## EXERCISE BRIEF
Only a number is expected in reply: the count of lines below where the word "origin" occurs.

*** Block opens ***

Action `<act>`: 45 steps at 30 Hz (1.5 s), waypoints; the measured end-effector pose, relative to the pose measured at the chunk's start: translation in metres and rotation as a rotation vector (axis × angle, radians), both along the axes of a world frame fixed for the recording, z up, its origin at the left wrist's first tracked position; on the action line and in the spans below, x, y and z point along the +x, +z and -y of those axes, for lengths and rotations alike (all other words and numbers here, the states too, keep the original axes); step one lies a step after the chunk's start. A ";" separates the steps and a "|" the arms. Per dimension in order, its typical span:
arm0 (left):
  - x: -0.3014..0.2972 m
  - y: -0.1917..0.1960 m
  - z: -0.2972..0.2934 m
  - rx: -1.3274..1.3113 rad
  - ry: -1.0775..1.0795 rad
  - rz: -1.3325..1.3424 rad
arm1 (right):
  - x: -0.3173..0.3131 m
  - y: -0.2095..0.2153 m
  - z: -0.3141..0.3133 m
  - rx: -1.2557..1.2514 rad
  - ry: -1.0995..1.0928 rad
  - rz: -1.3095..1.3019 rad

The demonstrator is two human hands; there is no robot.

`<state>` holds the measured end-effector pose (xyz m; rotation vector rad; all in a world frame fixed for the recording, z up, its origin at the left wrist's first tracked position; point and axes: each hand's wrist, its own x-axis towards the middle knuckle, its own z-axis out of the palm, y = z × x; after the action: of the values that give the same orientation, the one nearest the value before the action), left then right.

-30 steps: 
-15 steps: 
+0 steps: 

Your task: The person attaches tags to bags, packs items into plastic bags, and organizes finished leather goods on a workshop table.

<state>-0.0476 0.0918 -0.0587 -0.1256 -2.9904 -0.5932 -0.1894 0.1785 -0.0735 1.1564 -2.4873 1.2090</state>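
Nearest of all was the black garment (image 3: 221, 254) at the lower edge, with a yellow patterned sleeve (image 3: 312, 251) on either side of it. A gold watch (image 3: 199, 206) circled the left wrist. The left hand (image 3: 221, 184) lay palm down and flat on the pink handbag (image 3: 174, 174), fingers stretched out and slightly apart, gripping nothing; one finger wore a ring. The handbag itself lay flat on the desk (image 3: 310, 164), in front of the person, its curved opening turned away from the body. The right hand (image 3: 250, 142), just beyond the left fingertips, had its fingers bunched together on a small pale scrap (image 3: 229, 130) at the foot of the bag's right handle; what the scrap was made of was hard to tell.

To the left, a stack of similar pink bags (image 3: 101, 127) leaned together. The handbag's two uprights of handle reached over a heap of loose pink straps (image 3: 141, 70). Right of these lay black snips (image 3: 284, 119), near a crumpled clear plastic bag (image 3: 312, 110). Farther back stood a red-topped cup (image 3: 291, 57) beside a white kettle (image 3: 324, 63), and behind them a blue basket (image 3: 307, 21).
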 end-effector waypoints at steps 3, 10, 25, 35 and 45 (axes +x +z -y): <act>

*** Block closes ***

## REPLY TO THE EXERCISE
2